Voting officials tossed out the ballots due to alleged infractions ranging from missing birth dates, address discrepancies, signatures that don’t match official records and additional issues.
The Coalition for Good Governance brought forth a lawsuit on behalf of a group of Georgia voters demanding that those whose ballots are being denied be given time and opportunity to address the discrepancies so that they aren’t barred from voting in the upcoming midterm elections. Also filing a suit is the American Civil Liberties Union (ACLU), which alleges that the county’s rejections are a “constitutional train wreck.”
In a statement, Gwinnett County claims that it is “committed to a process that protects the voting rights of all of its citizens and fully complies with the law in the process.” However, voters such as Lileth Waters and Carol Hutcheson told CNN they found the county’s rejection of their votes confusing. Hutcheson claims she has not received any notification from the county, despite mailing her ballot in over a week ago, and told CNN, “I swear I thought I put the right information on there.
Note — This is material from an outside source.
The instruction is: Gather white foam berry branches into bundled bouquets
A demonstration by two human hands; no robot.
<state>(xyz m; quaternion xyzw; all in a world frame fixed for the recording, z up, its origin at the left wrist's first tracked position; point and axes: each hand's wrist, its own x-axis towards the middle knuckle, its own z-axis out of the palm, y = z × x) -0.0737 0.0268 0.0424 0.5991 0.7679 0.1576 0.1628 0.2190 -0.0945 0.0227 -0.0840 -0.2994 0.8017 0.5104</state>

Right now, I’m fuming,”
Gwinnett County Spokesperson Joe Sorenson did not answer any of CNN’s specific questions regarding the rejections, citing the ongoing litigation of the county by the ACLU and others, but he did tell CNN, “The handling of absentee ballot applications and the acceptance and rejection of ballots by Gwinnett County (have) complied with the law and will continue to do so.”
Kirsten Clarke, president of Washington D.C. based advocacy group Lawyers’ Committee for Civil Rights Under Law also filed a lawsuit with the Campaign Legal Center challenging the constitutionality of Georgia’s “exact match” law. Similar to other state laws across the South, it mandates that voters’ registration applications match information on their state-issued ID or Social Security card.
The Associated Press reports that 53,000 people, mostly Black, had their registrations placed in limbo because of a mismatch. Georgia’s Secretary of State Brian Kemp, who is the Republican nominee running against Stacey Abrams for Governor of Georgia, has gone on record calling the reports of voter suppression a politically driven rallying point for Democrats. He told CNN, “Despite any claim to the contrary, it has never been easier to register to vote in Georgia and actively engage in the electoral process.”
Kent’s office issued this statement in response to the legal proceedings against the State and the county: “We will not be bullied by out-of-state organizations or political operatives who want to generate headlines and advance a baseless narrative. We will do our part to keep elections secure, accessible, and fair in Georgia.”